• Task statement: Reading the listing below, count the lines that contain the word "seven" and give that count alone.

◆ ◆ ◆ ◆

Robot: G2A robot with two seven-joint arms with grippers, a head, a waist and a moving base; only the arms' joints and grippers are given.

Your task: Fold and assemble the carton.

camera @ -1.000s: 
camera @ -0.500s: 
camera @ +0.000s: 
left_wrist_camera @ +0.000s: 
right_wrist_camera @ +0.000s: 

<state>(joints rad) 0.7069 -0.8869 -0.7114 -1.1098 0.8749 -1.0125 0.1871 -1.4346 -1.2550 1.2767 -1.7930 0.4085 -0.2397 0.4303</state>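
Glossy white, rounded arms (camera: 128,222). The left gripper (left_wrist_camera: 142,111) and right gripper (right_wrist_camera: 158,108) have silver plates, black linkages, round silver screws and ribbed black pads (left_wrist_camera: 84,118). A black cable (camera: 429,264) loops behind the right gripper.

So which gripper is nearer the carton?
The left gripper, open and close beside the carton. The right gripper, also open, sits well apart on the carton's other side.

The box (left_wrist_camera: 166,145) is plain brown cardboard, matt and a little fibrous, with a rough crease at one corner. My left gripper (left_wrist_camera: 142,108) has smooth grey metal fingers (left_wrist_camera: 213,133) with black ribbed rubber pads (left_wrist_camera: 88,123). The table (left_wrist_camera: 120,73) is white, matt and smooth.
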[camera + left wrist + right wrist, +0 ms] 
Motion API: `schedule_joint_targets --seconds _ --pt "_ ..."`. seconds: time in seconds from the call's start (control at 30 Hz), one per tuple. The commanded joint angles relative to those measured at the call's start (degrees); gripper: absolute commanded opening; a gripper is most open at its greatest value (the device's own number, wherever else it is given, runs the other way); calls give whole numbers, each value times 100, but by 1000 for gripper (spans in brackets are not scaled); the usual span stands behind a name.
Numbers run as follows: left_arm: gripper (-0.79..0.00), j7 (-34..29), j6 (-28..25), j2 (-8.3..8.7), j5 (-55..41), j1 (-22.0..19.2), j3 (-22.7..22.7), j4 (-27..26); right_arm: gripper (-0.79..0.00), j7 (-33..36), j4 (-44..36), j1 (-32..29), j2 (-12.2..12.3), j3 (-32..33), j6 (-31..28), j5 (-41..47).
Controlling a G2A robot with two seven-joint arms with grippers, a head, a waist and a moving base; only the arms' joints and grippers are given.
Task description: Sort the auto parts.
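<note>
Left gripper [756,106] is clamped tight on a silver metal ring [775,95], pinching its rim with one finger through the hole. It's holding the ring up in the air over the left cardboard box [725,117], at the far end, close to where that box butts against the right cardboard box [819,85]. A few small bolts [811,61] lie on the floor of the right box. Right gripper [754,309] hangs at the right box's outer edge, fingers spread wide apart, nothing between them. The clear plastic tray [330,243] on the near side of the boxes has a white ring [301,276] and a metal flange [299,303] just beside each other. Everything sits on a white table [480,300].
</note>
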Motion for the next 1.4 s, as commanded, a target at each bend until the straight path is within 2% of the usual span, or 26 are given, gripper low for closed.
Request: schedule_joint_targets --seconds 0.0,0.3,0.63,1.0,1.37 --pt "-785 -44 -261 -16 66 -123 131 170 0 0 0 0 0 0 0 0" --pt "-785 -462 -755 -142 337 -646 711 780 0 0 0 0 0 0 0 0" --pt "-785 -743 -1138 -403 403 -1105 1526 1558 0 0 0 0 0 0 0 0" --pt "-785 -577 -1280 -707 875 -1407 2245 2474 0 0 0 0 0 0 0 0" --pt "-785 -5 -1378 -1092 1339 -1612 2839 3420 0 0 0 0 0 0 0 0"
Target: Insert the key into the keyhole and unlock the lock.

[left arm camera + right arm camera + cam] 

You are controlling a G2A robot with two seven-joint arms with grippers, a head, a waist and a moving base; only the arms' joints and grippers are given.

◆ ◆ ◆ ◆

• Response to the exercise: 3